Please count the lines with the word "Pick" in the material below, then state the number by itself.

▶ Dataset entries
********************

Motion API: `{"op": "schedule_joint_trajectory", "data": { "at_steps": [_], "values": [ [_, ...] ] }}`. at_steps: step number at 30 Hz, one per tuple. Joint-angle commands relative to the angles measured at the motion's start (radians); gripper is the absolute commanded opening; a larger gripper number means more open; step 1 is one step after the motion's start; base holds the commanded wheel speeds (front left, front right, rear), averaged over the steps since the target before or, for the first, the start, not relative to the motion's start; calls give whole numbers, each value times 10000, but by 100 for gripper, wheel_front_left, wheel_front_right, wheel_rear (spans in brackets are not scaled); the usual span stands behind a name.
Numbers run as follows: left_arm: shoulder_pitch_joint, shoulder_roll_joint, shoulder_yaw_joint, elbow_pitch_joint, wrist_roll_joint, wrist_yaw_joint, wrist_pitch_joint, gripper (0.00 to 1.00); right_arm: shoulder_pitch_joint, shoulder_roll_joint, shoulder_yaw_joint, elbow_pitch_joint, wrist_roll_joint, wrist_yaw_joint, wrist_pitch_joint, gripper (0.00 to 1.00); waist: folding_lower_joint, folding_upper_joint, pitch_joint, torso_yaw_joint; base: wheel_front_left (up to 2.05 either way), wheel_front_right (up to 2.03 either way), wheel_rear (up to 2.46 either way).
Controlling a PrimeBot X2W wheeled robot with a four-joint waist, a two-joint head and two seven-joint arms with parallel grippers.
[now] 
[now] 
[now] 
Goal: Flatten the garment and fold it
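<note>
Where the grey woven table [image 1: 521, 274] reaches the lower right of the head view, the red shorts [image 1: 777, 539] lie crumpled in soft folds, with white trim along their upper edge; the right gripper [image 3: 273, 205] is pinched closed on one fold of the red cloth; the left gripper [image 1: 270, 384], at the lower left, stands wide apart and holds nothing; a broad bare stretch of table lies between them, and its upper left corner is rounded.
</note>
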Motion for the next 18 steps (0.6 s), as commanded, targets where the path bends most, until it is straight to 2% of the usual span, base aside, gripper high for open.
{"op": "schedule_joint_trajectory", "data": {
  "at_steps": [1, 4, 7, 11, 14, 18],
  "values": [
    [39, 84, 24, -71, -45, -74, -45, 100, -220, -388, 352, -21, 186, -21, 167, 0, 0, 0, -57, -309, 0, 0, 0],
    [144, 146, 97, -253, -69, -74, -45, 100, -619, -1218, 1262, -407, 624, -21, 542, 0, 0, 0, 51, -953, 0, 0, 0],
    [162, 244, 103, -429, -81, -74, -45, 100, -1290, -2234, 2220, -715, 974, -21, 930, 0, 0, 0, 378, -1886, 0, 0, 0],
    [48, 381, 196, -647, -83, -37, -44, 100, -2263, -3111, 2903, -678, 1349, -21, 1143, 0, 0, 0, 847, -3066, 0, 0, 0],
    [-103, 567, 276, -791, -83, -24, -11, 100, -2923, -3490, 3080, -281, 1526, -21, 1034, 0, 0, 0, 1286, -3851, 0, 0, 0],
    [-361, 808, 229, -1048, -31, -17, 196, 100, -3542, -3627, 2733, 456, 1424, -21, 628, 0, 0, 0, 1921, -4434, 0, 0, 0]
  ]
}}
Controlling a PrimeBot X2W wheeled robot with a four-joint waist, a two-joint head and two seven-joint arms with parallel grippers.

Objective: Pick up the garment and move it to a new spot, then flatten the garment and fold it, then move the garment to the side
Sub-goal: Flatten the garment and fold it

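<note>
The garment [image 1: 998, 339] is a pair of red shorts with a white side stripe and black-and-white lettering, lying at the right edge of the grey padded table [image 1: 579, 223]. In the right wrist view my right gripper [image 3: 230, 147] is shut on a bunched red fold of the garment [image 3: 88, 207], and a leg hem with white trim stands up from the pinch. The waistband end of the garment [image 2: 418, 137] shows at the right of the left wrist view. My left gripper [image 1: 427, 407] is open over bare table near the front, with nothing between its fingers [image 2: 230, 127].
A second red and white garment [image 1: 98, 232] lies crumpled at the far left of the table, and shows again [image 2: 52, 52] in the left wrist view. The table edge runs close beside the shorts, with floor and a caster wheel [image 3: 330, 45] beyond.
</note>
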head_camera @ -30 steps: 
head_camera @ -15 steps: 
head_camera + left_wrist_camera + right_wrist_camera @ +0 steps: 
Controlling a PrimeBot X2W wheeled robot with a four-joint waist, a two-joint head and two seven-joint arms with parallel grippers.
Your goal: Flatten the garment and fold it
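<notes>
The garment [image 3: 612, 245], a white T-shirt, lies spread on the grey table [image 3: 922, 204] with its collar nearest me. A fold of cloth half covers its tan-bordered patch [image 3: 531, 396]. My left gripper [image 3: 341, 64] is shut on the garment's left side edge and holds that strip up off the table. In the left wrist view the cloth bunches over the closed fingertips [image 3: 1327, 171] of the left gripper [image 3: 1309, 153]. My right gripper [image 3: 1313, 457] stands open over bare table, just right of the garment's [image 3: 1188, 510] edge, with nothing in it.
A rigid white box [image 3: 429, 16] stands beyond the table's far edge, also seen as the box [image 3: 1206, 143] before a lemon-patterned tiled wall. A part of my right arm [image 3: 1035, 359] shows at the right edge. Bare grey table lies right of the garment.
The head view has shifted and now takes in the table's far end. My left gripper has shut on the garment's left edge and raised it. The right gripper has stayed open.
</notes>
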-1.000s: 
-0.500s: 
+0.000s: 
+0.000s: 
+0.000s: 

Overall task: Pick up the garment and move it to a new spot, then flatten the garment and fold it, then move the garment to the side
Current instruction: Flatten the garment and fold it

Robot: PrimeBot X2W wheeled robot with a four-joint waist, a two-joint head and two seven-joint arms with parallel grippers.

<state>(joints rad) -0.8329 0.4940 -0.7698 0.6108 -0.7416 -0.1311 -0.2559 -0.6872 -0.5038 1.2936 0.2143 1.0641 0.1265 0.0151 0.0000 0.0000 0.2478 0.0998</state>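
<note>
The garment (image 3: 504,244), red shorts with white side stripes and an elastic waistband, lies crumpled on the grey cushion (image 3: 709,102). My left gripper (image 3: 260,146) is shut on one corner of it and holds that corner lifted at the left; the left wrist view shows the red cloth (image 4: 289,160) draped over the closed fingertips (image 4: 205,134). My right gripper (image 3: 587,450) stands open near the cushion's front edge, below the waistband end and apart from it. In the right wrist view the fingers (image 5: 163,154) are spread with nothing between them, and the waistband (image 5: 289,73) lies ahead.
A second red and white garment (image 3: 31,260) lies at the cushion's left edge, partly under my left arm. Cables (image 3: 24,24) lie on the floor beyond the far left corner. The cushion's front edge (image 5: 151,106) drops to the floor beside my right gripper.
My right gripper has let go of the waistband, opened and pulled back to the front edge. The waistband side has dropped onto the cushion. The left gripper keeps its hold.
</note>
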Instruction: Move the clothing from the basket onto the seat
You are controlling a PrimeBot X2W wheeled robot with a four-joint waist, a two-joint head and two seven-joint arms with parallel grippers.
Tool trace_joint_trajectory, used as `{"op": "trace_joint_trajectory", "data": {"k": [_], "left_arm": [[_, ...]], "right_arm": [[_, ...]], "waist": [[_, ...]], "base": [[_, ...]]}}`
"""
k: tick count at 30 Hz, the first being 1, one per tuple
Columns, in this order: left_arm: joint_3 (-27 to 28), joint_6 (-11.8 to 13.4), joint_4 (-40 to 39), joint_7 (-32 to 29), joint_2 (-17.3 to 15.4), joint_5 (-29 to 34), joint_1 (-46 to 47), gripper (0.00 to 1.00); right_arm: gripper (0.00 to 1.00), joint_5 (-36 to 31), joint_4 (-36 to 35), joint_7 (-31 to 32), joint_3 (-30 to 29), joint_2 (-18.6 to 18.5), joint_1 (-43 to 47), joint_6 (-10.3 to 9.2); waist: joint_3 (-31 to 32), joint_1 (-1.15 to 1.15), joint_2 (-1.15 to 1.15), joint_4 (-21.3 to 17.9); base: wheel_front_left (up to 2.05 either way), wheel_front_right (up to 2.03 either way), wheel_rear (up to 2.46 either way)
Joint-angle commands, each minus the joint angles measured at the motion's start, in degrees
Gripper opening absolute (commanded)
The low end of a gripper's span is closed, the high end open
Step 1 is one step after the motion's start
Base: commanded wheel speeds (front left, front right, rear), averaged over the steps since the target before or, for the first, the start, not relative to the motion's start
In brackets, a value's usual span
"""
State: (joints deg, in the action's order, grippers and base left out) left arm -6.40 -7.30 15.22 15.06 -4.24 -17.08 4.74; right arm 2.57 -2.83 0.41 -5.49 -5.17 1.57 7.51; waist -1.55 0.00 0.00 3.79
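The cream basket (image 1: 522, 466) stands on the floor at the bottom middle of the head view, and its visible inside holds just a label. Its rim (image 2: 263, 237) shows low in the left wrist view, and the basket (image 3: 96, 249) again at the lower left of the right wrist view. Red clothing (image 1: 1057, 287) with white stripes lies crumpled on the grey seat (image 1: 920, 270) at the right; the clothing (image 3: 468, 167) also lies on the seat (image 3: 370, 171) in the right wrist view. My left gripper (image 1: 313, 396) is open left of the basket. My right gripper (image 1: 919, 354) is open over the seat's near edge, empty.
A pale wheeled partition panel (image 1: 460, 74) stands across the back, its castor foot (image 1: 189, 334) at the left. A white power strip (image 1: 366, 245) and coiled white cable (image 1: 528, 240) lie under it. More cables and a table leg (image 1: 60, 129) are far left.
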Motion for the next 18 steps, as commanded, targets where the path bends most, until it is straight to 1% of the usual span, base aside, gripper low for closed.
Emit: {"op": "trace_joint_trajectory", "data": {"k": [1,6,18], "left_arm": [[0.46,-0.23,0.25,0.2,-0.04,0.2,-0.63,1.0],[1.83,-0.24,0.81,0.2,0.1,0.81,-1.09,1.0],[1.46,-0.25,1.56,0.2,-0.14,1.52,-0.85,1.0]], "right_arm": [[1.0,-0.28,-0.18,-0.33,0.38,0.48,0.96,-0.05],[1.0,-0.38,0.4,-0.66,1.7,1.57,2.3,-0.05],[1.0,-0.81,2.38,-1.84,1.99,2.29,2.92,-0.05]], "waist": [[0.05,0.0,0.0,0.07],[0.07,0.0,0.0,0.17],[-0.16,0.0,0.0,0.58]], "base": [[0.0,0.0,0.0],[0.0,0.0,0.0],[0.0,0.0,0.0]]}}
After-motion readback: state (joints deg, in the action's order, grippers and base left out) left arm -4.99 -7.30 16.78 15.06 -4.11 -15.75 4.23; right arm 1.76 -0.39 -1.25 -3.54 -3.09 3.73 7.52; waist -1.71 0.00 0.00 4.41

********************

▶ Answer to the problem
2